Thu, Jan 25, 2018 - Page 3 News List

Sports reform advocates ask Lin to quit

By Shelley Shan  /  Staff reporter

Sports Administration Director-General Lin Te-fu is pictured during a news conference in Taipei on Thursday last week.

Photo: Liao Yu-wei, Taipei Times

Sports Administration Director-General Lin Te-fu (林德福) should resign for failing to address the chaos in the board elections of sports associations and for interfering in the elections, national sports reform advocates said yesterday.

Following the implementation of an amendment to the National Sports Act (國民體育法) on Sept. 20 last year, sports associations have until March 20 to revise organizational rules and hold board elections. The amendment also requires sports associations to accept membership applications from individuals.

Among the 47 sports associations that by last month had agreed to accept individual members, the Chinese Taipei Swimming Association (CTSA) received the largest number of individual membership applications, Sports Administration data showed.

However, Fair Game! Taiwan! on Tuesday obtained a list of 500 members from a CTSA staffer, organization spokesman Angelo Chang (張祐銓) said, adding that more than 100 members have the same birthday and 130 listed the e-mail address of CTSA technical specialist Chen Fu-long (陳復龍).

Chen is an important aide to CTSA chairman Hsu Tun-hsiung (許東雄), who has announced that he would step down, Chang said, adding that the list is evidence that Hsu has wielded his influence over local swimming associations in the processing of individual membership applications.

The group found a similar aberration when examining a list of 20,000 applications to the CTSA, he said.

About 13,000 applicants shared 13 e-mail addresses and 1,551 listed the same home address, Chang said, adding that was a clear indication that the CTSA intends to manipulate board elections by recruiting nominal members.

New Power Party Legislator Freddy Lim (林昶佐) said that Lin called swimmer Jason Tan (唐聖捷) a few weeks ago and promised the agency’s help if Lin ran in the CTSA’s board member election.

That Lin could make such a promise with confidence showed that he already knew that some sports associations were recruiting nominal members, he said.

“We have to ask why the Sports Administration continues to allow such things to happen.
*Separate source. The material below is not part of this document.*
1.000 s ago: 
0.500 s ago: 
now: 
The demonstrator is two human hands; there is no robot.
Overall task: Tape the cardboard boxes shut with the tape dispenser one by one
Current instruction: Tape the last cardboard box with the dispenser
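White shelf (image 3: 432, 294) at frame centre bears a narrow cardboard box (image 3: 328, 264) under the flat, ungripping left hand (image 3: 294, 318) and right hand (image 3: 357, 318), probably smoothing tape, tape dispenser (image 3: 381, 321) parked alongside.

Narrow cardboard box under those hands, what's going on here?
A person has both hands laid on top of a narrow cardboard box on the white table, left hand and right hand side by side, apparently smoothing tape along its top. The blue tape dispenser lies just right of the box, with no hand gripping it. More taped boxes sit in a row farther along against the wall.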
I believe this is why people have stopped trusting the agency, because they honestly do not know if it is pushing or obstructing reform,” Lim said.

Apart from asking that Lin step down, sports reform advocates urged the agency to examine the lists of new members submitted by the associations and publicize the results.

The enforcement rules for the National Sports Act, which are to be made public next week, should ban the plurality voting system in board elections, they said.

Board elections should be overseen by an independent election committee, the advocates said, adding that all elections should be suspended if the issues with nominal members are not resolved.

People on the list would be asked to pay an application fee and submit documents confirming their identity, Sports Administration Deputy Director-General Wang Shui-wen (王水文) said, adding that they would receive a full refund of the fee if their identities are abused for the board elections.

Information on the payment of the membership fee and board elections would be sent to addresses listed in household registration offices, he said.

“If people have evidence that sports associations are using nominal members to manipulate board elections, they can submit it to the Sports Administration. We can turn the case over to prosecutors and the Investigation Bureau for further investigation,” Wang said.